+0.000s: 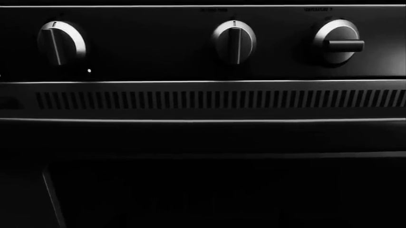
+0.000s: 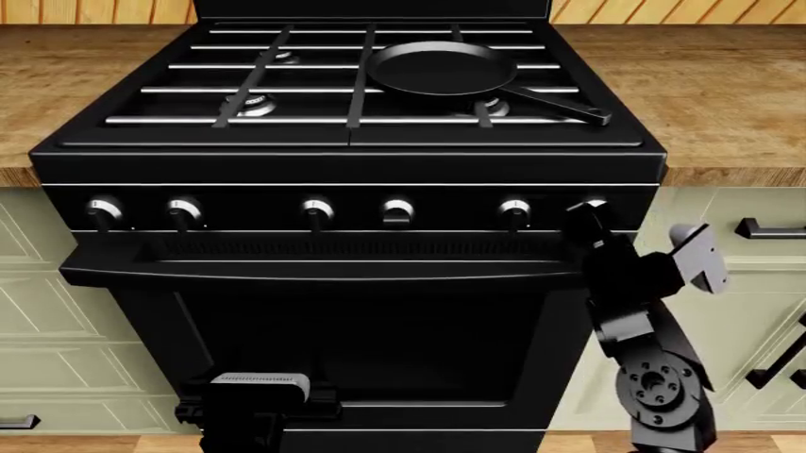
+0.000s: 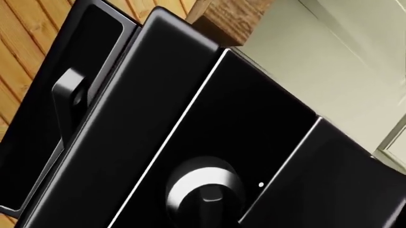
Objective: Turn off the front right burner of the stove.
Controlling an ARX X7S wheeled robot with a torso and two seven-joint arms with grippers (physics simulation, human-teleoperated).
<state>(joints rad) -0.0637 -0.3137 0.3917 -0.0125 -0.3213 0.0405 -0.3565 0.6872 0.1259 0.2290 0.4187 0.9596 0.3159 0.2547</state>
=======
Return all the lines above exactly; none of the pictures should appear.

◆ Task solution
+0.000s: 
+0.000s: 
+0.000s: 
Objective: Turn off the front right burner of the stove.
Controlling an ARX X7S wheeled robot with a torso and two seven-joint arms with grippers (physics simulation, human-teleoperated).
<state>(joints rad) -0.0637 -0.3137 0.3917 -0.0125 -0.3213 0.0405 -0.3565 0.6872 0.1259 0.2290 0.4187 0.9596 0.3159 0.2547</state>

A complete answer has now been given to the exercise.